5.3 Cost Function Minimization

Having estimated the current for all the converter states, the cost function is then calculated, which is simply the error module given by

$$ Error\left( j \right) = \left| {i_{ref} - i\left( {k + T,j} \right)} \right| $$
(4)

where \( i\left( {k + T,j} \right) \) is the current prediction at time \( k + T \) for the converter state \( j \). The state \( j \) that has the lowest error value is the one applied in the next cycle.

6 Simulations

In order to validate the proposed diagram block, a Matlab/Simulink® simulation environment was created. A number of simulations have been performed in order to evaluate the performance of the developed control technique. Table 1 shows the parameters used in the simulation studies.

Table 1. Simulation parameters.

As the work is around the current control, it is simulated a scenario for two-step levels of acceleration.

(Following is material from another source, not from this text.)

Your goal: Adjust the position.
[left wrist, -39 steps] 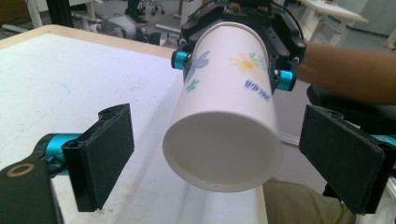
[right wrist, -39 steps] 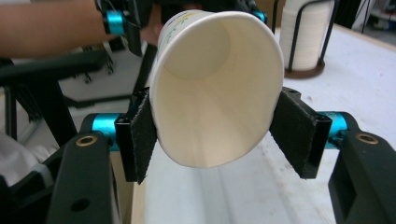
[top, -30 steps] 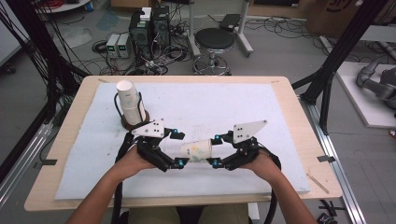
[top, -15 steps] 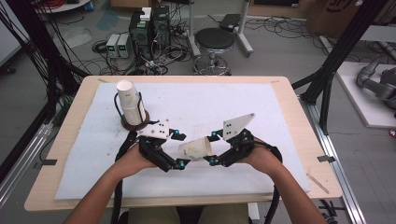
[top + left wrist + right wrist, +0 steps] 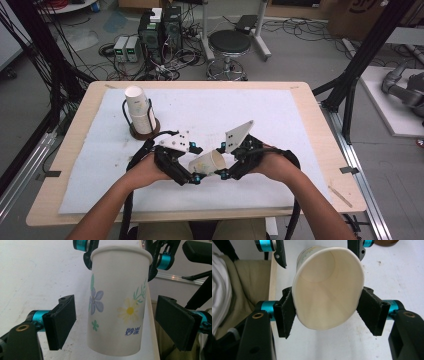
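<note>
Thin white paper, printed with a blue flower, a yellow daisy and green sprigs — that is the cup (image 5: 207, 162) I have between my two grippers, held in the air just above the white cloth (image 5: 300, 120) near the front edge of the bench (image 5: 310, 92). Its long axis lies roughly sideways, running from one hand to the other: the open mouth faces my right gripper (image 5: 225, 172), the closed bottom points toward my left gripper (image 5: 192, 177). In the right gripper view the rolled rim (image 5: 328, 287) sits between the black fingers (image 5: 285, 313), which press it on both sides, and the mouth looks squeezed from a circle into an oval, so I judge the right has it firmly and that the wall is soft enough to buckle if I press harder. In the left gripper view the fingers (image 5: 61, 322) stand wide apart with a clear gap on each side of the cup's body, touching nothing; they bracket its lower half. So the move ahead, as I read it, turns on the left fingers closing straight across the tapered wall, where the cup narrows and could slip toward its bottom. The finger pads look like matte, ribbed rubber, which should grip smooth paper well. Back left on the cloth a stack of like cups (image 5: 140, 112) stands upright in a dark round holder (image 5: 145, 132), well apart from both hands.
</note>
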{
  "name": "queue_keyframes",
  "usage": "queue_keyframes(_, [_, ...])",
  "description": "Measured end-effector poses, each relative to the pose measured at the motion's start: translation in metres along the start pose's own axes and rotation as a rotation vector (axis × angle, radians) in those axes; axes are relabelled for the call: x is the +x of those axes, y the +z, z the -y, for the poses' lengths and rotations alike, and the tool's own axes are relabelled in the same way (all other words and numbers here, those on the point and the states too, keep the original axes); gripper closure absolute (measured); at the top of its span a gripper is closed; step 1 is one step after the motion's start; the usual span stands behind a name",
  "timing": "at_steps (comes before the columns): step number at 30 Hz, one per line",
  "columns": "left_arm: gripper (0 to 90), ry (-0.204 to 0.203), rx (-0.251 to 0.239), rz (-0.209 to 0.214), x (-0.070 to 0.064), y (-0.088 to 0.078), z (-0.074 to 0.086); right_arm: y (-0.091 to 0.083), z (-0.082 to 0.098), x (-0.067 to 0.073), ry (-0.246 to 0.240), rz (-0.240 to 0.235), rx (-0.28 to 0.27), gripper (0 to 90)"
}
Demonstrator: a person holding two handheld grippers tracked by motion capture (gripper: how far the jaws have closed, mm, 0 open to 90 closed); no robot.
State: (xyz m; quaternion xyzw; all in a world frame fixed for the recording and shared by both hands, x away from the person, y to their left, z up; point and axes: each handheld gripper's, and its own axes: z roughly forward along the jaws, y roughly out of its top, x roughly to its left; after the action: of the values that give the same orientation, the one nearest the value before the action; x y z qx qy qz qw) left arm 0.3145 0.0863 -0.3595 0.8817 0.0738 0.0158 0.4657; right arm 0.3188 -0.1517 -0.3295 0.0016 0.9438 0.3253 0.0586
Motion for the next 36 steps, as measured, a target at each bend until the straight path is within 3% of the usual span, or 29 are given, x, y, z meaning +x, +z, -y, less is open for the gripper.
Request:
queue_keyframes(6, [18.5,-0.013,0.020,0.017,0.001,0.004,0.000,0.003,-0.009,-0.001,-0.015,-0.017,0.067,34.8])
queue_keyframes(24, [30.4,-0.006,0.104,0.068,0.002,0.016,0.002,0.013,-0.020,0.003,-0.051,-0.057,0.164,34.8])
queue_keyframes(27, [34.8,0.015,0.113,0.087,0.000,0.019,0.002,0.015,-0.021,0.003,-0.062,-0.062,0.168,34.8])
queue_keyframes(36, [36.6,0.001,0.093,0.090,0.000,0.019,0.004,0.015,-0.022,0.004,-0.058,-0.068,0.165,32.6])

Figure 2 summarize the simulations results. There is a start-up transient under no-load, with current reference set to 5.5 A from time 0 s to time 0.05 s and of 2.5 A from time 0.05 s to time 0.2 s. The current reference is also multiplied by a sinusoidal waveform of small magnitude to represent the fast changes that the current reference can have. The mechanical speed, stator current responses and applied voltage are shown.

Fig. 2.
figure 2

Simulation results for two values of current.

Good tracking of the current reference can be observed for both current levels. Even for the high frequency sinusoid component there is no problem for the controller, where the absolute current error percentage always being less than \( 10\% \). Looking at the zoom of the predicted and the real current it can be seen that they are close but not too much. This is due to less satisfactory precision of the self-inductance profile. Because of this, the control is somewhat aggressive, commutating several times between the \( V_{DC} \) and \( - V_{DC} \) states in the middle of phase conduction.

7 Conclusions and Further Work

In this work, a method for the current control of a switched reluctance motor, based on predictive control technique, was introduced. The method avoids the use of a modulation to command the asymmetric bridge converter, providing an accurate current control on the basis of the cost function and the discrete model of the motor.

The control scheme was studied and analyzed using a Matlab/Simulink® environment. Simulation results show the good performance of predictive current controller for tracking the current reference.

Further work, currently under way, includes improving the current prediction, which although already good, should be improved with estimation techniques, for example. The connection between the output of the speed controller and the reference current will be the second major part of this PhD work. In this part, it will be possible to manipulate the input signal in order to minimize the torque ripple as much as possible.